Stanisław Szpyrka (Motor Lublin)
– Spotkanie rozpoczęliśmy bardzo dobrze, w taki sposób, jaki sobie założyliśmy. Naszym celem było przede wszystkim to, żeby nie stracić bramki. Kontrolowaliśmy przebieg spotkania i nie dopuszczaliśmy przeciwnika do sytuacji strzeleckich, przede wszystkim w pierwszej połowie. Spodziewaliśmy się, że będziemy mieli kontry i tak było. Sytuacje, które mieliśmy na 2:0 i 3:0 musimy wykorzystać. Takie sytuacje potrafią się zemścić i niestety tym razem się zemściły. Niepotrzebny faul przy szesnastkę i bramka na 1:1 z rzutu wolnego, następnie po naszej stracie w środku tracimy drugiego gola i nie potrafimy się podnieść po raz kolejny. Prowadzimy, ale przegrywamy mecz i ciężko opisać to słowami. Tak naprawdę w 50, czy 60 minucie powinniśmy zakończyć spotkanie i wywieźć punkty z Siedlec. Tak się to nie ułożyło i przegrywamy kolejny mecz.

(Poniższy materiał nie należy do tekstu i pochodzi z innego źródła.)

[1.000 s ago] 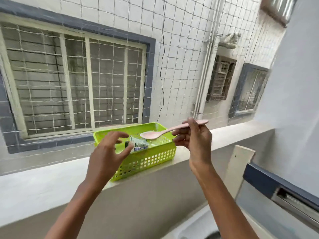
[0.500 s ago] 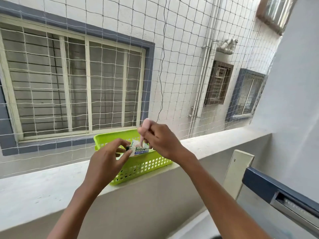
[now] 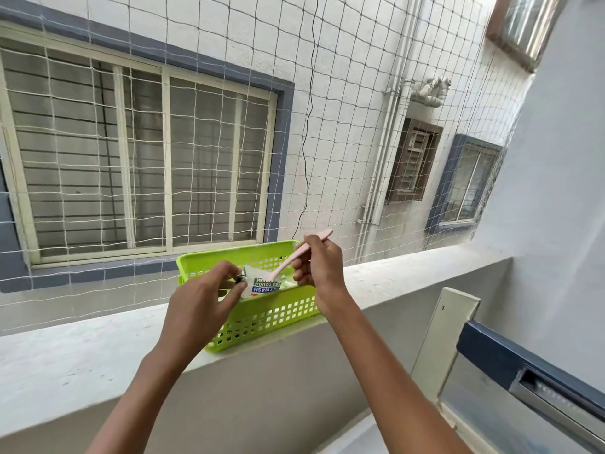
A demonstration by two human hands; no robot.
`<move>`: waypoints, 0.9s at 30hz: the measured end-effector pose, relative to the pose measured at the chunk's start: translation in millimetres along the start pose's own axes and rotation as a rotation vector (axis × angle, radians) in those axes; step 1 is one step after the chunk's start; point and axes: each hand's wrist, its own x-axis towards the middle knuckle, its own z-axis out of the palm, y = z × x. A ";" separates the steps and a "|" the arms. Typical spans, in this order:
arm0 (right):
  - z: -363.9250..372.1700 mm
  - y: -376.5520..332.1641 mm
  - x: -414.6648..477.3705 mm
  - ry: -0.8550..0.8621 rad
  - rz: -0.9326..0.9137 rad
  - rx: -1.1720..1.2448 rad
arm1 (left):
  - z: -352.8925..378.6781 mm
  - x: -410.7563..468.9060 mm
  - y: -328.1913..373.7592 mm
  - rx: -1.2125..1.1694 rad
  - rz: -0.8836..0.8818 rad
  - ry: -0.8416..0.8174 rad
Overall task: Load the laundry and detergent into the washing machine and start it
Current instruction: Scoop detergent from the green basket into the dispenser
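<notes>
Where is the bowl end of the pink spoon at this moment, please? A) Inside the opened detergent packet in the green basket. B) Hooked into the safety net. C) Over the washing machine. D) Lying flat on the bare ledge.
A: the right hand tilts the pink spoon down, its bowl end hidden in the detergent packet, which the left hand holds at the green basket.

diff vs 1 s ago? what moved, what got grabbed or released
The right hand tipped the pink spoon from level, above the green basket, to bowl-down into the detergent packet. Nothing was taken hold of or let go. Unchanged: the left hand pinches the packet's edge, and the basket sits on the ledge.
</notes>
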 end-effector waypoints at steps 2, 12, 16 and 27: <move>-6.4 0.0 1.5 0.065 0.030 0.108 | 0.3 0.0 0.5 0.005 0.000 0.003; -20.6 15.6 -1.2 0.223 0.159 0.416 | 0.7 -2.1 4.5 0.021 0.000 0.019; -24.1 13.6 -0.2 0.241 0.146 0.443 | 1.4 -3.7 7.3 0.015 -0.017 0.035; -98.0 -0.8 -16.8 0.417 0.058 0.468 | 21.3 -6.5 41.7 -0.136 0.171 0.292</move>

Damian Guzek (Pogoń Siedlce)
– Zdawaliśmy sobie sprawę z tego, że w zespole Motoru jest bardzo duża jakość. Nie tylko w pierwszej jedenastce, ale i wśród zmienników. Wiedzieliśmy, że Motor prędzej, czy później odpali. W pierwszej połowie mieliśmy bardzo duże kłopoty z organizacją gry. Z naszego ustawienia trójką obrońców musieliśmy przejść na czwórkę, po to, żeby te boczne sektory, w których przeciwnik robił przewagę spróbować zniwelować. Nie wychodziło to jednak tak jakbyśmy sobie tego życzyli. Pierwsza połowa, to nasza duża bierność. Najgorsze jest to, że nie weszliśmy w mecz dobrze i nie zorganizowaliśmy gry w defensywie, na tyle, na ile powinniśmy. Straciliśmy bezsensowną bramkę po wyrzucie piłki z autu. Nie zorganizowaliśmy się przy wznowieniu przeciwnika. W przerwie była mocna rozmowa. Czy podziałała? Na pewno cieszę się ze zmian, które dały dużo ożywienia i z gry naszego wychowanka Czarka Bujalskiego, który dał nam zwycięstwo. Tak naprawdę wszyscy zawodnicy, którzy weszli sporo wnieśli do naszej gry ofensywnej.